_Exercise objective:_
Return, from the listing below, every line that includes "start".

_Source material:_

________

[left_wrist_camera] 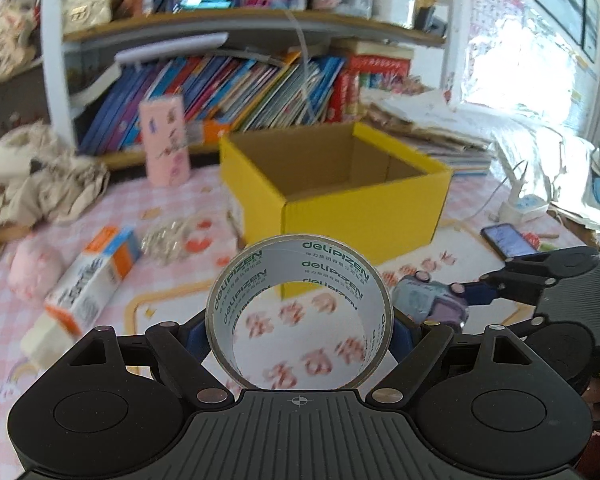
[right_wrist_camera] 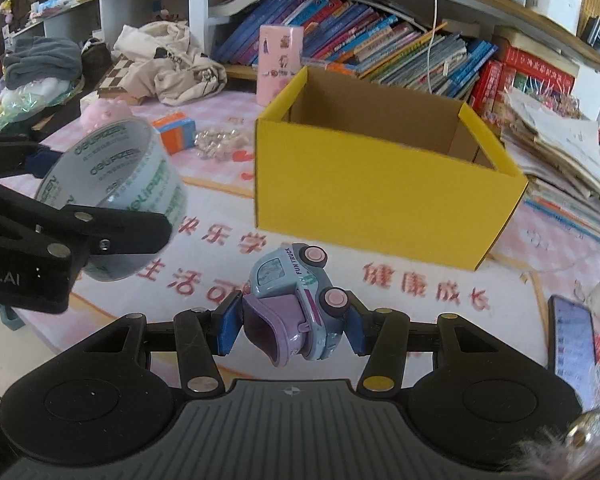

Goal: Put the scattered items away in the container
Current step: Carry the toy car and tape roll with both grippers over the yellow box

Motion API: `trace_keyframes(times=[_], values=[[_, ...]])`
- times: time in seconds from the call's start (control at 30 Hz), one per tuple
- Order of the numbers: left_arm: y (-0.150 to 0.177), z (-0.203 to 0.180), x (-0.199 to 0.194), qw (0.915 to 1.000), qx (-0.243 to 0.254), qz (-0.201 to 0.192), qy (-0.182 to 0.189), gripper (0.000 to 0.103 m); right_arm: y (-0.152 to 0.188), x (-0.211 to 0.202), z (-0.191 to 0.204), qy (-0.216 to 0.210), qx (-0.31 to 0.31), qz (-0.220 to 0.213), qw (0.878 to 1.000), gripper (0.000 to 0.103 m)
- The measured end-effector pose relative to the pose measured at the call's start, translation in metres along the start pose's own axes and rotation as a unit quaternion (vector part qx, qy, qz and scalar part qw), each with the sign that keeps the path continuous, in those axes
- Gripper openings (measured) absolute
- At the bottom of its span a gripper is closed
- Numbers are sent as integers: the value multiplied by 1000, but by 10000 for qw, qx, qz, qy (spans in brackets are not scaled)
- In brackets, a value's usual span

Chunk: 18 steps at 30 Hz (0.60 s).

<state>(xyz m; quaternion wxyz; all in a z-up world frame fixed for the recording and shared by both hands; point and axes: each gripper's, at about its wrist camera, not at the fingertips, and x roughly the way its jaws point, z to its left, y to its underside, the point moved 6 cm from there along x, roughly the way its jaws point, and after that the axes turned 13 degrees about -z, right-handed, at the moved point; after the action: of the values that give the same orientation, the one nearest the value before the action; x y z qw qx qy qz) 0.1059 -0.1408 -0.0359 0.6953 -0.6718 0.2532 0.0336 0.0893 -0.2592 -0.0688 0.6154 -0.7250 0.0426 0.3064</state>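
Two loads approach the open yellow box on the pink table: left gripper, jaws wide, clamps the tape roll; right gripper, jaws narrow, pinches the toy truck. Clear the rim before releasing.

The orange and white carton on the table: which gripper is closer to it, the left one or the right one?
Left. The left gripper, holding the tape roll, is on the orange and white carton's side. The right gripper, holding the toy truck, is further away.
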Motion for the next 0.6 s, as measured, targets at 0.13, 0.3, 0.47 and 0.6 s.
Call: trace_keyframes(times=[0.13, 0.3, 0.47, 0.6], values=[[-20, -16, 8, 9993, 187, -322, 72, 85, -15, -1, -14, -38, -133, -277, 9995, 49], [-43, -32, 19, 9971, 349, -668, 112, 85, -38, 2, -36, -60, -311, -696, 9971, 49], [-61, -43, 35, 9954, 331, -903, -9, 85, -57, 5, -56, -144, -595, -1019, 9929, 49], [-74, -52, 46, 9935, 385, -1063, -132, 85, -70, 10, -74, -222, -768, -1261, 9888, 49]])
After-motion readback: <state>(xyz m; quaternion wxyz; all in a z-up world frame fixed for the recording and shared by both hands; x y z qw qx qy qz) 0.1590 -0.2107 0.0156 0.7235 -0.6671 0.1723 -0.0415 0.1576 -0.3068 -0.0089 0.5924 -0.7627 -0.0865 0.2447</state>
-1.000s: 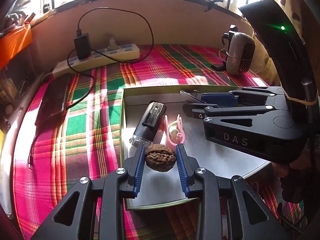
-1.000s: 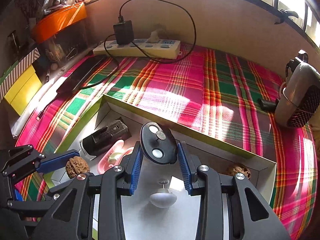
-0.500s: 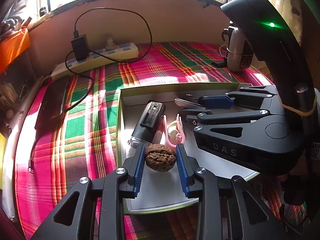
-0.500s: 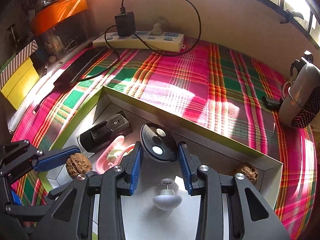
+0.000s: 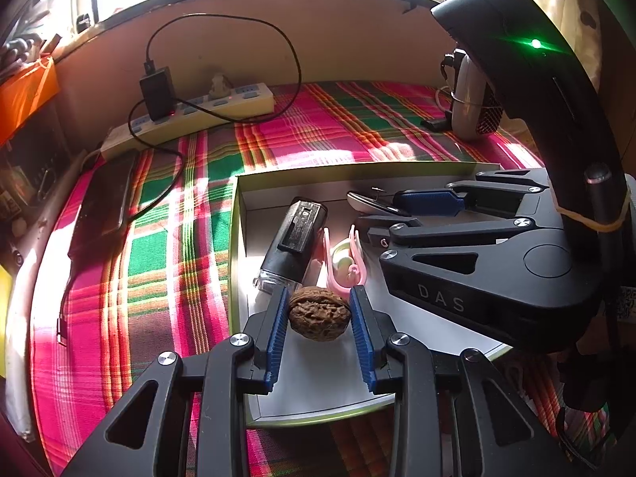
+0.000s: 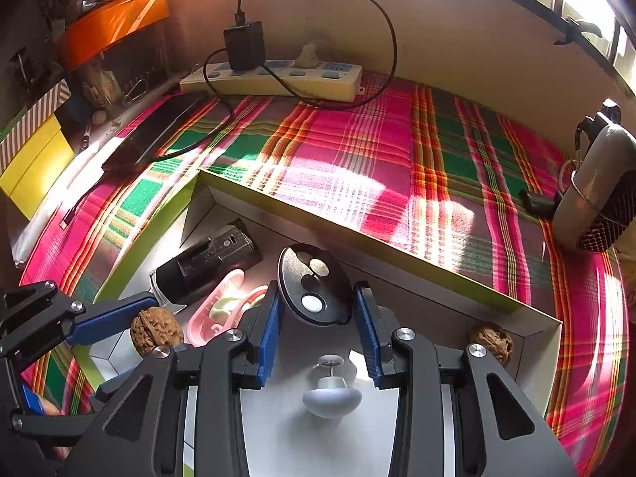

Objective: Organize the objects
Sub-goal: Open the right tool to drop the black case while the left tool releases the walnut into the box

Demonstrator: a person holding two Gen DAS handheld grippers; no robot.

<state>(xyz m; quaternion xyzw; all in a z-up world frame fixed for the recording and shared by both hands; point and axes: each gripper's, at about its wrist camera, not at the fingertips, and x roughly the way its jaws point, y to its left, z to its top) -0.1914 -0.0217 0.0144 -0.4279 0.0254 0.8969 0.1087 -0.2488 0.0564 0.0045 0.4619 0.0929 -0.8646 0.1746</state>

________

_Your response:_
- times: time in seconds from the call's start (control at 30 Hz), one per tuple
- The measured end-effector pose relative to the pose measured at the call's start, translation in metres along the start pose's own axes and rotation as a unit quaternion (vector part qx, qy, qz and scalar part qw), each with the sign that keeps the path continuous, in those axes

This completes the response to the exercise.